> [Your assignment]
Copy every line of the data that contains the string "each".

> [Source data]

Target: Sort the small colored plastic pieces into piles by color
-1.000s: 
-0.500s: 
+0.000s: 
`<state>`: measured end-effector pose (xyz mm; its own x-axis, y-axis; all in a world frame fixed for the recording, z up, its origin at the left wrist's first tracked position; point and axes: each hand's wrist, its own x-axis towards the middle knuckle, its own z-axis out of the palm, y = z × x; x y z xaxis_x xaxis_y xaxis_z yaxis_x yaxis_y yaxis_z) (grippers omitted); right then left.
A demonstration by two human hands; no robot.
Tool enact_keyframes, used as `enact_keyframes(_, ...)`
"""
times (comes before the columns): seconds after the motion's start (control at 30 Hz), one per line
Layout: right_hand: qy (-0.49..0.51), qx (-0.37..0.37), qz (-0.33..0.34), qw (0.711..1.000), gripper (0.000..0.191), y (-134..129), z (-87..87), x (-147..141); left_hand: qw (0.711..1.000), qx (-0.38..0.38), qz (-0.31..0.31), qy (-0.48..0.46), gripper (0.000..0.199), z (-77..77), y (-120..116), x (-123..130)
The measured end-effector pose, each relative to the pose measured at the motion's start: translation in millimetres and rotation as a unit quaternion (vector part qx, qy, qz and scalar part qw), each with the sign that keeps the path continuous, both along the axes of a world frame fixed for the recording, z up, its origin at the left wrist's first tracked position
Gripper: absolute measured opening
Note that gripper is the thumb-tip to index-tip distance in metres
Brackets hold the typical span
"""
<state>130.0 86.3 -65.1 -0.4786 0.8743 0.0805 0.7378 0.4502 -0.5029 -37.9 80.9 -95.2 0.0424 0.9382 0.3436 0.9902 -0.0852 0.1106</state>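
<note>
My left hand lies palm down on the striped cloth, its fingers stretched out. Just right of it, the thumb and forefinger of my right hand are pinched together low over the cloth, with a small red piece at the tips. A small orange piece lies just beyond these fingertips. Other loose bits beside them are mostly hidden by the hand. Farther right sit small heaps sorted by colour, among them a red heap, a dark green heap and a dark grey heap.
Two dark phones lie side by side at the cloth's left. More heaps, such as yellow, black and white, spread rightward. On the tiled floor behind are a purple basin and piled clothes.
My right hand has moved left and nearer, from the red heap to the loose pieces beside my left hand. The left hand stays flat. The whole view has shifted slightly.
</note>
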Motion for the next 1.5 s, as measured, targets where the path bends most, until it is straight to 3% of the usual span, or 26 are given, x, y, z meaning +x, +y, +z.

> [Exercise solution]
`<state>`: measured end-effector pose (xyz mm; its own x-axis, y-axis; all in a world frame fixed for the recording, z up, its origin at the left wrist's first tracked position; point and axes: each hand's wrist, its own x-axis towards the middle knuckle, its own z-axis out of the palm, y = z × x; x y z xaxis_x xaxis_y xaxis_z yaxis_x yaxis_y yaxis_z) (grippers omitted); right then left.
The measured end-effector pose, each relative to the pose measured at the motion's start: translation in millimetres and rotation as a unit quaternion (vector part qx, qy, qz and scalar part qw), each with the sign that keeps the path continuous, both along the axes of a world frame fixed for the recording, z up, its origin at the left wrist's first tracked position

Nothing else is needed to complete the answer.